* EXERCISE DETAILS
With the exception of the pictures, transcribe the entire listing exactly.

* INFORMATION PROVIDED
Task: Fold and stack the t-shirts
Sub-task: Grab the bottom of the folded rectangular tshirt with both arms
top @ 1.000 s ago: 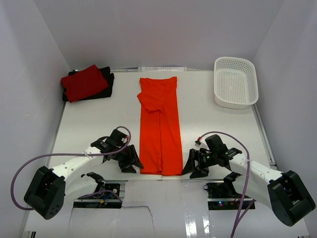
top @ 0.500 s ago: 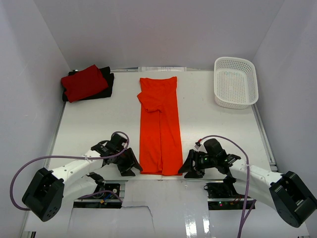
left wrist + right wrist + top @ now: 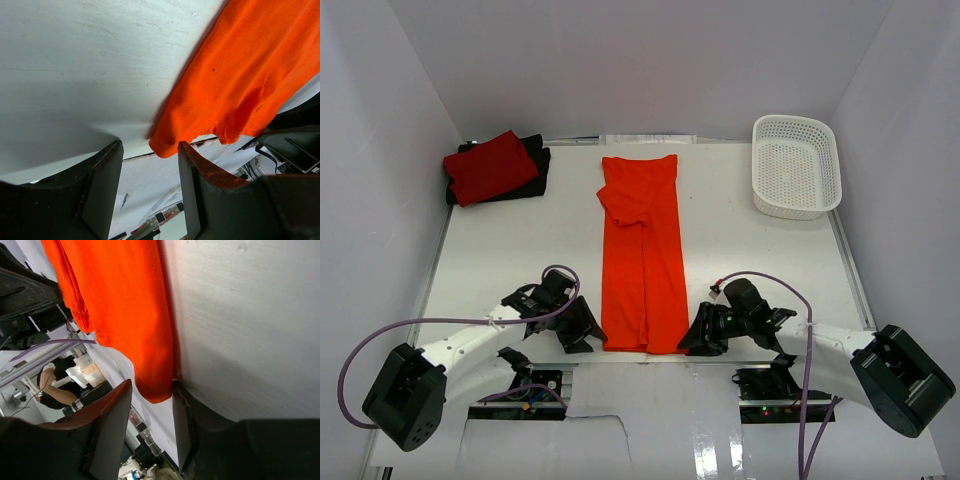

* OUTPUT BELOW
Task: Fold and stack the t-shirts
Sub-task: Grab the bottom of the folded rectangular tshirt with both arms
top @ 1.000 s ago: 
top @ 0.500 s ago: 
left wrist + right wrist + top @ now: 

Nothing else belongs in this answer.